Demissei Biniyam G, Valente Mattia A E, Cleland John G, O'Connor Christopher M, Metra Marco, Ponikowski Piotr, Teerlink John R, Cotter Gad, Davison Beth, Givertz Michael M, Bloomfield Daniel M, Dittrich Howard, van der Meer Peter, van Veldhuisen Dirk J, Hillege Hans L, Voors Adriaan A
Department of Cardiology, University of Groningen, University Medical Centre Groningen, Hanzeplein 1, 9713 GZ, Groningen, the Netherlands.
Department of Epidemiology, University of Groningen, University Medical Centre Groningen, Groningen, the Netherlands.
Eur J Heart Fail. 2016 Mar;18(3):269-80. doi: 10.1002/ejhf.443. Epub 2015 Dec 3.
The clinical value of single biomarkers at single time-points to predict outcomes in patients with acute heart failure (AHF) is limited. We performed a multimarker, multi-time-point analysis of biomarkers for the prediction of post-discharge clinical outcomes in high-risk AHF patients.
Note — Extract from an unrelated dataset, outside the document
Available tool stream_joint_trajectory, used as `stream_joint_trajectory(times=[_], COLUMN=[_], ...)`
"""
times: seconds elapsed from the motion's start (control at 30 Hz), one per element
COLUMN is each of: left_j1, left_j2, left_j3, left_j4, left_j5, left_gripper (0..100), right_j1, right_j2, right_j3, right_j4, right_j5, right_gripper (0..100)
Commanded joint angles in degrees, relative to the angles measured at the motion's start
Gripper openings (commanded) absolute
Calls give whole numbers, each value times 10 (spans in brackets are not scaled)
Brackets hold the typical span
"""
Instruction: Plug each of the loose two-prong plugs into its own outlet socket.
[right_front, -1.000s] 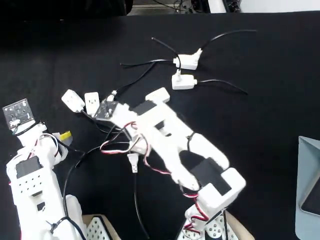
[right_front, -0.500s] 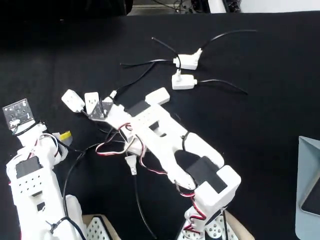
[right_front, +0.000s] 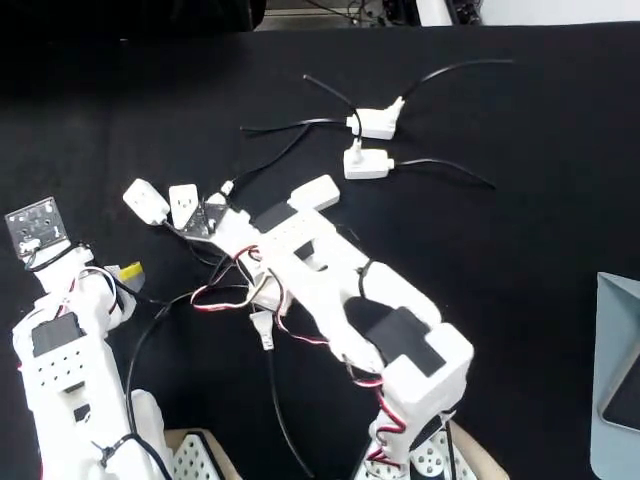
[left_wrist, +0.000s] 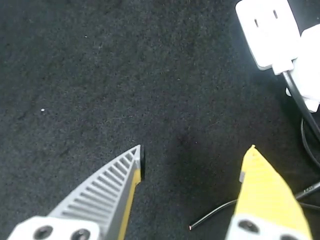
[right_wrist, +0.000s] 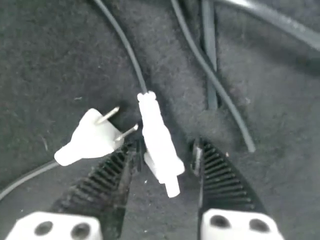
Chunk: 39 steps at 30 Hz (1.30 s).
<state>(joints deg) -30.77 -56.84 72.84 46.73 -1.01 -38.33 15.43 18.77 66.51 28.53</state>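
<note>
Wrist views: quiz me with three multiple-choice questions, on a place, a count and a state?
1. Where is the white cord end? A between the right hand's fingers; B in a socket; C on a tray.
2. Prongs on the plug beside it? A one; B two; C four.
3. The left hand is: A open, empty; B shut on a plug; C shut on a cord.
Key: A, it sits between the spread fingers; B, two metal prongs show; A, its fingers stand apart, holding nothing.

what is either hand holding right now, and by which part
Nothing is held. The right hand stands open astride a white plug; the left hand is open over the table.
</note>
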Motion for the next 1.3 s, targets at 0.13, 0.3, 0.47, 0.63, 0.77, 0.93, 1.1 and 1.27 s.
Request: stream_joint_trajectory(times=[0.13, 0.3, 0.47, 0.63, 0.77, 0.93, 1.1, 1.27], left_j1=[-2, -2, -2, -2, -2, -2, -4, -2], left_j2=[-5, -5, -5, -5, -5, -5, -11, -11], left_j3=[-5, -5, -5, -5, -5, -5, -11, -40], left_j4=[-11, -11, -11, -11, -11, -11, -11, -5], left_j5=[2, 2, 2, 2, 2, 2, 6, 15], left_gripper=[311, 311, 311, 311, 311, 311, 312, 313], right_j1=[-22, -22, -19, -18, -18, -18, -18, -18], right_j2=[23, 28, 28, 28, 23, -2, -102, -201], right_j3=[-80, -101, -92, -79, -80, -116, -121, -121], right_j4=[11, 53, 55, 55, 65, 131, 156, 153], right_j5=[17, 16, 16, 16, 16, 11, 7, -47], right_gripper=[74, 104, 67, 34, 12, 11, 11, 11])
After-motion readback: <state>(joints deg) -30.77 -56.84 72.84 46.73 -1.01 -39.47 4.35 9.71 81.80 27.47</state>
A set of 48 circulating biomarkers were measured in the PROTECT trial which enrolled 2033 patients with AHF. Associations between baseline levels of biomarkers and outcomes (30-day all-cause mortality, 30-day death or rehospitalization for renal/cardiovascular causes and 180-day all-cause mortality) were evaluated. Prognostic accuracies of baseline, days 2 or 3, 7, and 14 biomarker measurements were estimated and compared utilizing a time-dependent area under the curve (AUC) analysis. Forty-four biomarkers were significantly associated with outcomes, but 42 had limited prognostic value (C-index < 0.70). However, multimarker models combining best-performing biomarkers from different clusters had a much stronger prognostic value. Combining blood urea nitrogen (BUN), chloride, interleukin (IL)-6, cTnI, sST-2 and VEGFR-1 into a clinical model yielded a 11% increase in C-index to 0.84 and 0.78 for 30-day and 180-day all-cause mortality, respectively, and cNRI of 0.86 95% CI [0.55-1.11] and 0.76 95% CI [0.57-0.87]. Prognostic gain was modest for the 30-day death/rehospitalization for cardiovascular or renal causes endpoint. Comparative time-dependent AUC analysis indicated that late measurements provided superior accuracy for the prediction of all-cause mortality over 180 days, with few exceptions including BUN and galectin-3. However, the predictive value of most biomarkers showed a diminishing pattern over time irrespective of moment of measurement.
Multimarker models significantly improve risk prediction. Subsequent measurements, beyond admission, are needed for majority of biomarkers to maximize prognostic value over time, particularly in the long term.
单一生物标志物在单一时间点预测急性心力衰竭(AHF)患者预后的临床价值有限。我们对生物标志物进行了多标志物、多时间点分析,以预测高危AHF患者出院后的临床结局。
在纳入2033例AHF患者的PROTECT试验中,检测了一组48种循环生物标志物。评估了生物标志物基线水平与结局(30天全因死亡率、30天因肾脏/心血管原因死亡或再次住院以及180天全因死亡率)之间的关联。利用曲线下时间依赖性面积(AUC)分析估计并比较了基线、第2或3天、第7天和第14天生物标志物测量的预后准确性。44种生物标志物与结局显著相关,但42种的预后价值有限(C指数<0.70)。然而,将来自不同簇的表现最佳的生物标志物组合成多标志物模型具有更强的预后价值。将血尿素氮(BUN)、氯、白细胞介素(IL)-6、肌钙蛋白I(cTnI)、可溶性生长刺激表达基因2蛋白(sST-2)和血管内皮生长因子受体1(VEGFR-1)纳入临床模型,30天和180天全因死亡率的C指数分别提高11%,达到0.84和0.78,净重新分类改善(cNRI)分别为0.86(95%CI[0.55-1.11])和0.76(95%CI[0.57-0.87])。对于30天因心血管或肾脏原因死亡/再次住院这一终点,预后改善幅度较小。比较性时间依赖性AUC分析表明,除了BUN和半乳糖凝集素-3等少数例外情况,后期测量对预测180天以上的全因死亡率具有更高的准确性。然而,大多数生物标志物的预测价值随时间呈递减模式,与测量时间无关。
多标志物模型显著改善风险预测。对于大多数生物标志物,需要在入院后进行后续测量,以随时间最大化预后价值,尤其是在长期。